→ **WHAT THE TASK ASKS**
Would you copy out the following entries exactly, without any of the pictures?

Collected data
'''

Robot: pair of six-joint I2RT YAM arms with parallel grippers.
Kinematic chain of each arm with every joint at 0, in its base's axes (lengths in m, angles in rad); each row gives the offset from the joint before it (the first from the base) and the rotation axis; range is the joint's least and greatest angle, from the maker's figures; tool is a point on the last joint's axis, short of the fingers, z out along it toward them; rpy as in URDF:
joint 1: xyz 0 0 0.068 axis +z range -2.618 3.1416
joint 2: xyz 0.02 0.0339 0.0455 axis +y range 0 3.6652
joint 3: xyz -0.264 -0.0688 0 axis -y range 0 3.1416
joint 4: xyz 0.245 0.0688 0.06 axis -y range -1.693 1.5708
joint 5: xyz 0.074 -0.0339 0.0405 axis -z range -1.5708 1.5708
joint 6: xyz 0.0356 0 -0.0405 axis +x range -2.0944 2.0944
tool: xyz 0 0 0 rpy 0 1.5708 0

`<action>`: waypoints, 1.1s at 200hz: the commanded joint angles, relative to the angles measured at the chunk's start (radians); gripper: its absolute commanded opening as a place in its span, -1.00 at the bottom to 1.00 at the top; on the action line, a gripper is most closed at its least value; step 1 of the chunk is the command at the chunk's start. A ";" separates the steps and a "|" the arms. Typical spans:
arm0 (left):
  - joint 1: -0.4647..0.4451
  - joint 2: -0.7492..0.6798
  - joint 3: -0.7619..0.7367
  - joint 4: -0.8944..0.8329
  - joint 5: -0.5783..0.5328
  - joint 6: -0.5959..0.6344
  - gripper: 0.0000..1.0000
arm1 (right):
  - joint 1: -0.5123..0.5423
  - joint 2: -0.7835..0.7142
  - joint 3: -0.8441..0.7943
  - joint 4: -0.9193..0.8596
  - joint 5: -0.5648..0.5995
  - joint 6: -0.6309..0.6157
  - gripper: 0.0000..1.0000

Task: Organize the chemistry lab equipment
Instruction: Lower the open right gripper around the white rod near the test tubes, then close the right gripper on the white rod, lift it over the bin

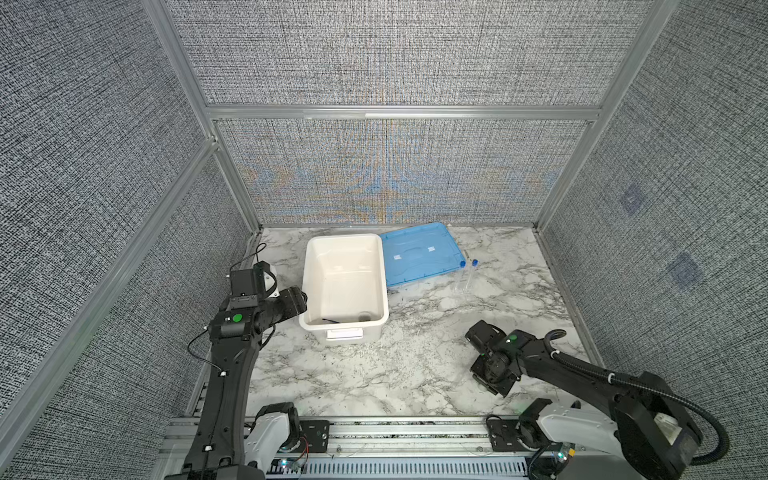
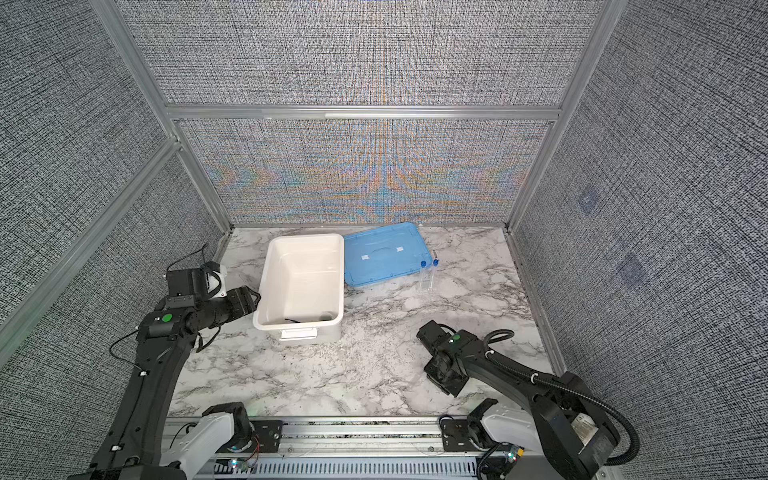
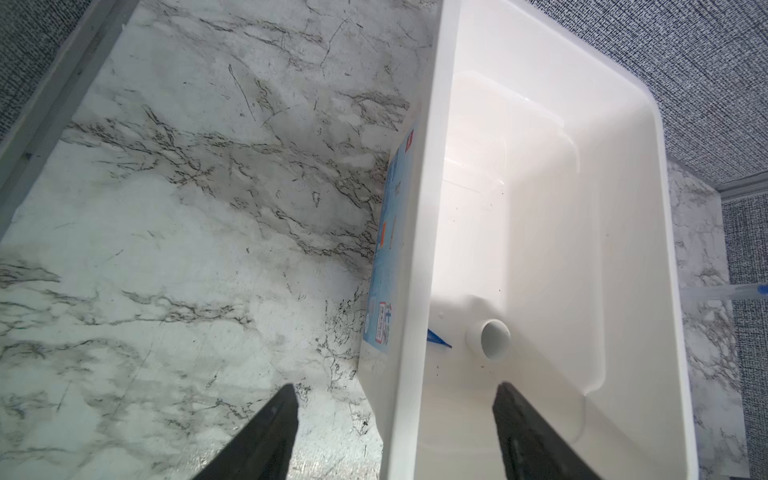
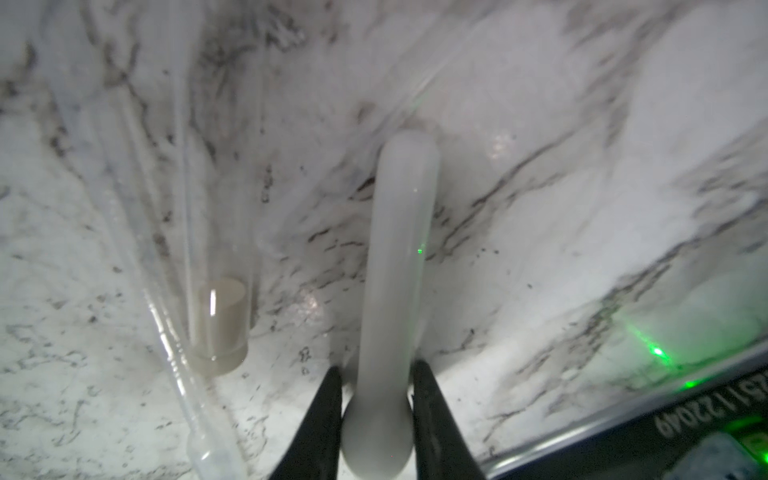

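In both top views a white tub point(image 1: 308, 266) point(image 2: 266, 266) holds dark tweezers point(image 1: 332, 321) and a small round dish point(image 1: 365, 317). My left gripper point(image 1: 303, 297) point(image 3: 397, 386) is open, one finger outside the tub's left wall and one inside. The left wrist view shows the dish point(image 3: 492, 338) on its side and the tweezers' tip point(image 3: 438, 338). Two clear blue-capped tubes point(image 1: 467, 276) point(image 2: 428, 276) lie right of the lid. My right gripper point(image 1: 478, 332) point(image 4: 376, 370) is low over the table, shut on a white pestle-like rod point(image 4: 399, 270).
A flat blue lid point(image 1: 419, 253) lies behind and right of the tub. In the right wrist view a clear tube with a stopper point(image 4: 220, 291) and a thin clear pipette point(image 4: 174, 332) lie beside the rod. Fabric walls close in three sides.
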 commanded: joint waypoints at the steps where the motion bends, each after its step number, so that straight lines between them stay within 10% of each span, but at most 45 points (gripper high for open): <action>1: 0.001 -0.002 0.000 0.016 0.008 0.003 0.51 | -0.001 -0.008 -0.013 -0.007 0.017 0.024 -0.54; 118: 0.000 -0.015 -0.015 0.018 0.011 -0.002 0.51 | 0.041 -0.174 0.234 -0.339 0.184 -0.016 -0.58; 220: 0.000 -0.010 -0.020 0.021 0.065 -0.051 0.51 | 0.185 0.157 0.865 -0.270 0.184 -0.640 -0.68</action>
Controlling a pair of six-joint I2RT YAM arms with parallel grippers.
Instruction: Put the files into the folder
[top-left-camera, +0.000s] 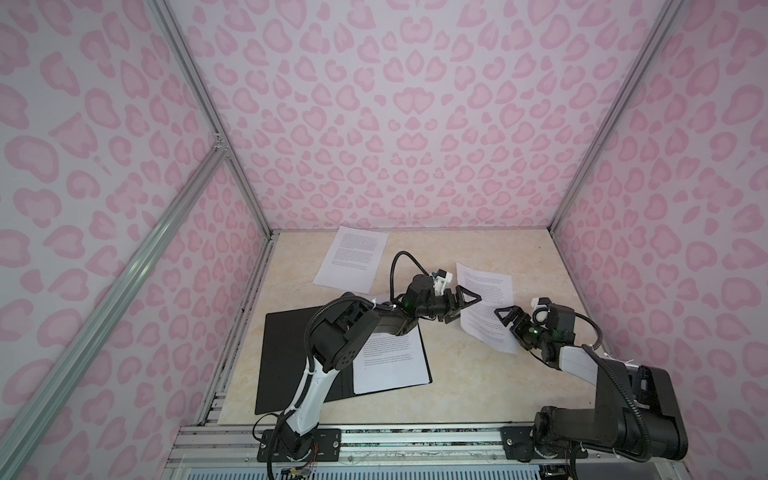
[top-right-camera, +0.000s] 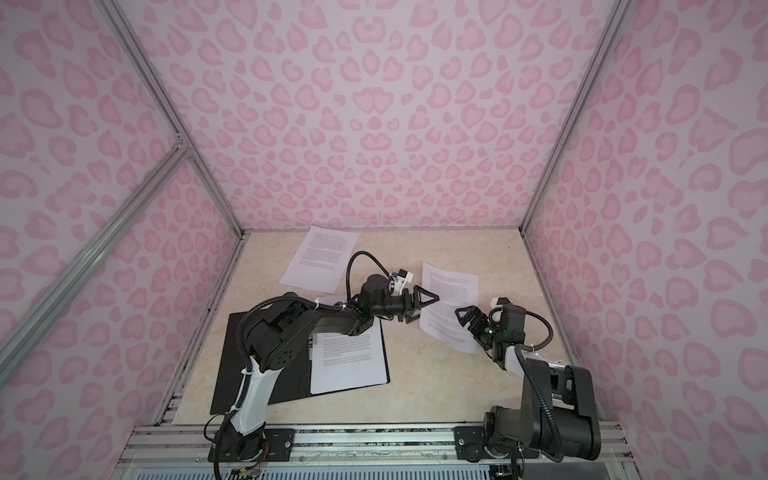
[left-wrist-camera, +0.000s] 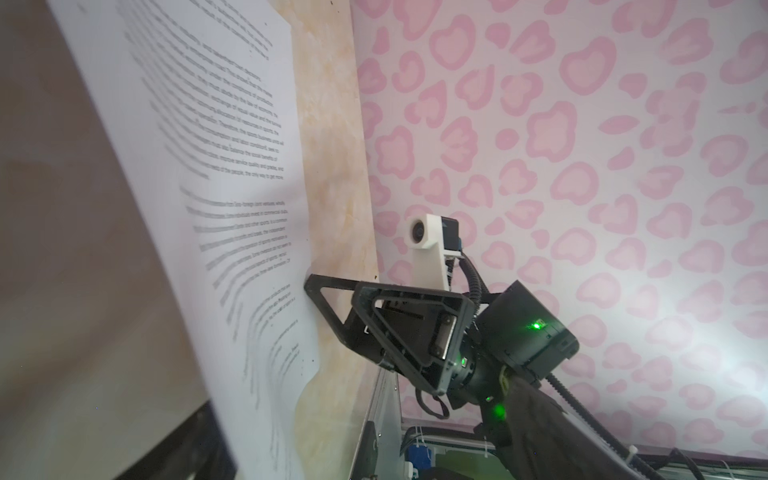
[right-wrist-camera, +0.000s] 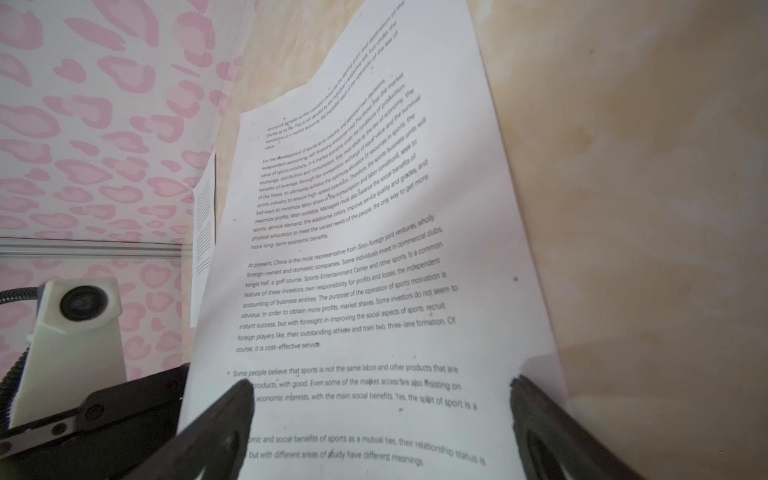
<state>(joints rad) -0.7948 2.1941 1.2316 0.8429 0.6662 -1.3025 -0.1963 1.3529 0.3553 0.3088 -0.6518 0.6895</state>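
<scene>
Left end effector (top-left-camera: 462, 307): jaws wide, nothing btwn them, sitting at the left edge of the right sheet (top-left-camera: 486, 291). Can't tell if it touches the paper. Its arm reaches over from the near-left corner of the bench (top-left-camera: 457, 386).

Right end effector (top-left-camera: 513, 325): jaws wide too, at the near-right part of the same sheet, pointing toward the left one. Right wrist view: its two fingers (right-wrist-camera: 232, 409) stand well apart w/ the printed page running btwn them, not pinched. Left wrist view: one finger tip (left-wrist-camera: 312, 287) touches the sheet's edge, and the paper there is rippled, w/ a bit curled up off the bench.

Files:
- right sheet: right half of bench, approx midway btwn far and near edges, skewed.
- far sheet (top-left-camera: 353, 257): flat by the far edge, left of middle, well apart from both arms.
- filed sheet (top-left-camera: 390, 361): lying on the right-hand leaf of the folder (top-left-camera: 286, 357), partly hidden under the left arm.

Folder: open flat, black inside up, along the left edge toward the near-left corner. Left leaf bare.
</scene>
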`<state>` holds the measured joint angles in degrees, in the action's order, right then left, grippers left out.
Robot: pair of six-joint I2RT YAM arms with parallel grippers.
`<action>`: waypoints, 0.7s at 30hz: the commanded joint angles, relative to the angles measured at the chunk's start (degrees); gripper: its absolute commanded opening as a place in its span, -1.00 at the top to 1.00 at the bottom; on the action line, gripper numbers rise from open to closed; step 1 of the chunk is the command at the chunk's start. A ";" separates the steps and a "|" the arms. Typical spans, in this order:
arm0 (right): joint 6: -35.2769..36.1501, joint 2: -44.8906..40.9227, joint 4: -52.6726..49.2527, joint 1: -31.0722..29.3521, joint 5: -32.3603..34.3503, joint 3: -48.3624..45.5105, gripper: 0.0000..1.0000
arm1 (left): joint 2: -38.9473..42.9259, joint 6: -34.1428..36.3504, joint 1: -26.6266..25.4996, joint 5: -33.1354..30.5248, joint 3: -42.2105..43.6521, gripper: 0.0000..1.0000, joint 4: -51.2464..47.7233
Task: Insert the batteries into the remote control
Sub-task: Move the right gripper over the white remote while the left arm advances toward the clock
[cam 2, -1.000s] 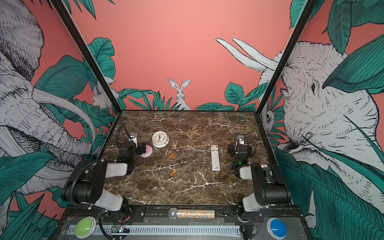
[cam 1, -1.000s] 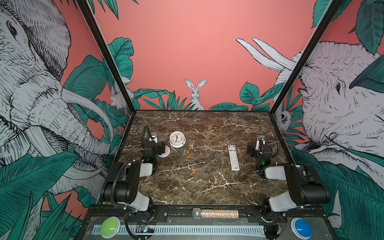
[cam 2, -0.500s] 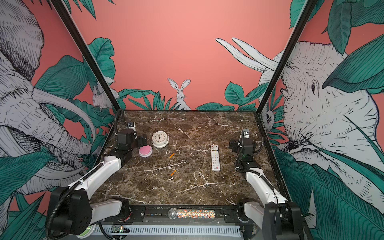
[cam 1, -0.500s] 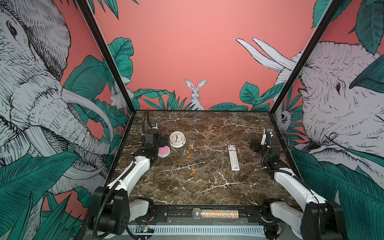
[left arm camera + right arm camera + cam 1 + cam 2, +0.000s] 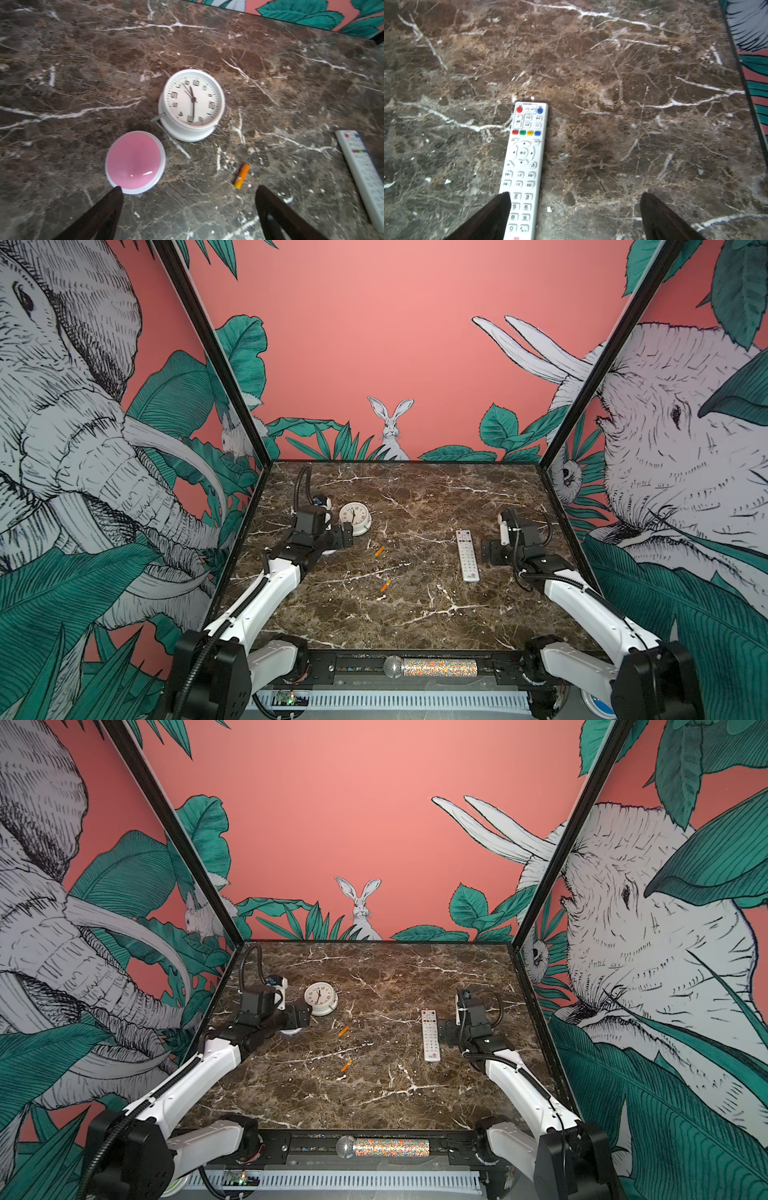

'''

→ **REPLY TO THE EXERCISE**
Robot: pair of six-joint I2RT YAM arms with parallel grippers.
Kinematic chain of each arm with every joint at 0, in its base's axes (lengths in m, angles in rad); each row gives the offset from the joint before it (the first from the base) and the rotation axis; range is the joint's least and greatest angle, from the maker's figures; tool is a point on the last joint's axis, short of the fingers, z out along it toward them; rpy as in URDF:
joint 1: xyz 0 0 0.068 axis +z range -2.618 3.1416
joint 2: xyz 0.02 0.0339 0.0455 axis +y range 0 3.6652
joint 3: xyz -0.264 -0.0688 0 axis -y range 0 3.1416
joint 4: xyz 0.245 0.0688 0.06 axis -y range -1.693 1.5708
joint 5: xyz 0.074 -0.0339 0.0405 axis -z range -1.5708 1.5708
joint 6: xyz 0.0356 0 -0.0405 axis +x range -2.0944 2.0944
tool: xyz 0 0 0 rpy 0 1.5708 0

`<action>`: waypoints, 1.1s at 200hz: the commanded joint angles, relative to the angles measured at the chunk's start (radians); gripper: its absolute commanded opening as a place in its span, -1.00 at the bottom to 1.00 at the top; on the action line, a gripper is most closed at its least value; step 1 of the chunk is the command at the chunk's start. A ";" separates the steps and a "|" the arms. Typical spans:
arm0 (left):
  - joint 1: -0.4647..0.4451
  - joint 2: -0.7492..0.6798
  - joint 3: -0.7619..0.7367
  - joint 4: -0.8944..0.8329
  - joint 5: -0.5783..0.5328
  - joint 6: -0.5959..0.6344
  - gripper: 0.0000..1.0000
arm1 (right):
  - joint 1: -0.5123..0.5423
  - joint 2: -0.7835..0.7142
  - joint 3: -0.8441..0.7943
  - joint 4: -0.9193..0.8596
  - joint 5: -0.5648..0.5995
  - joint 6: -0.6309..0.6157
  - gripper: 0.0000..1.0000

Task: Organize the chemistry lab equipment
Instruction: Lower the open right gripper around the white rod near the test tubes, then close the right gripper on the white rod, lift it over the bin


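In both top views a white tub point(image 1: 308, 266) point(image 2: 266, 266) holds dark tweezers point(image 1: 332, 321) and a small round dish point(image 1: 365, 317). My left gripper point(image 1: 303, 297) point(image 3: 397, 386) is open, one finger outside the tub's left wall and one inside. The left wrist view shows the dish point(image 3: 492, 338) on its side and the tweezers' tip point(image 3: 438, 338). Two clear blue-capped tubes point(image 1: 467, 276) point(image 2: 428, 276) lie right of the lid. My right gripper point(image 1: 478, 332) point(image 4: 376, 370) is low over the table, shut on a white pestle-like rod point(image 4: 399, 270).
A flat blue lid point(image 1: 419, 253) lies behind and right of the tub. In the right wrist view a clear tube with a stopper point(image 4: 220, 291) and a thin clear pipette point(image 4: 174, 332) lie beside the rod. Fabric walls close in three sides.
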 commanded: joint waypoints at the steps where the motion bends, each after its step number, so that straight lines between them stay within 10% of each span, but at most 45 points (gripper high for open): <action>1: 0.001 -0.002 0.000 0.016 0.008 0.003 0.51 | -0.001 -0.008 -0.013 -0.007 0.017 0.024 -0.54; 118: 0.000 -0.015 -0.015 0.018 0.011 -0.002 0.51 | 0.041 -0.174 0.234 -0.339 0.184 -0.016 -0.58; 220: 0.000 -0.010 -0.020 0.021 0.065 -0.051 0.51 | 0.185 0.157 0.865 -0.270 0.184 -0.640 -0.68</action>
Controlling a pair of six-joint I2RT YAM arms with parallel grippers.
Instruction: Put the files into the folder
[top-left-camera, +0.000s] 
[top-right-camera, +0.000s] 
[left-wrist-camera, +0.000s] 
[right-wrist-camera, +0.000s] 
<state>(joints rad) -0.7948 2.1941 1.2316 0.8429 0.6662 -1.3025 -0.1963 1.3529 0.3553 0.3088 -0.6518 0.6895</state>
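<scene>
Left end effector (top-left-camera: 462, 307): jaws wide, nothing btwn them, sitting at the left edge of the right sheet (top-left-camera: 486, 291). Can't tell if it touches the paper. Its arm reaches over from the near-left corner of the bench (top-left-camera: 457, 386).

Right end effector (top-left-camera: 513, 325): jaws wide too, at the near-right part of the same sheet, pointing toward the left one. Right wrist view: its two fingers (right-wrist-camera: 232, 409) stand well apart w/ the printed page running btwn them, not pinched. Left wrist view: one finger tip (left-wrist-camera: 312, 287) touches the sheet's edge, and the paper there is rippled, w/ a bit curled up off the bench.

Files:
- right sheet: right half of bench, approx midway btwn far and near edges, skewed.
- far sheet (top-left-camera: 353, 257): flat by the far edge, left of middle, well apart from both arms.
- filed sheet (top-left-camera: 390, 361): lying on the right-hand leaf of the folder (top-left-camera: 286, 357), partly hidden under the left arm.

Folder: open flat, black inside up, along the left edge toward the near-left corner. Left leaf bare.
</scene>
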`<state>` holds the measured joint angles in degrees, in the action's order, right then left, grippers left out.
Robot: pair of six-joint I2RT YAM arms with parallel grippers.
`<action>`: waypoints, 0.7s at 30hz: the commanded joint angles, relative to the angles measured at the chunk's start (degrees); gripper: its absolute commanded opening as a place in its span, -1.00 at the top to 1.00 at the bottom; on the action line, gripper numbers rise from open to closed; step 1 of the chunk is the command at the chunk's start. A ";" separates the steps and a "|" the arms. Typical spans, in this order:
arm0 (right): joint 6: -35.2769..36.1501, joint 2: -44.8906..40.9227, joint 4: -52.6726..49.2527, joint 1: -31.0722..29.3521, joint 5: -32.3603..34.3503, joint 3: -48.3624..45.5105, gripper: 0.0000..1.0000
arm1 (left): joint 2: -38.9473..42.9259, joint 6: -34.1428..36.3504, joint 1: -26.6266..25.4996, joint 5: -33.1354..30.5248, joint 3: -42.2105..43.6521, gripper: 0.0000..1.0000, joint 4: -51.2464..47.7233
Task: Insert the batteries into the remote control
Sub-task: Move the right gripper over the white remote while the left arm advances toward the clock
[cam 2, -1.000s] 
[cam 1, -1.000s] 
[cam 2, -0.500s] 
[cam 1, -0.500s] 
[left arm camera + right arm camera + cam 1 + cam 2, +0.000s] 

The exercise is complete.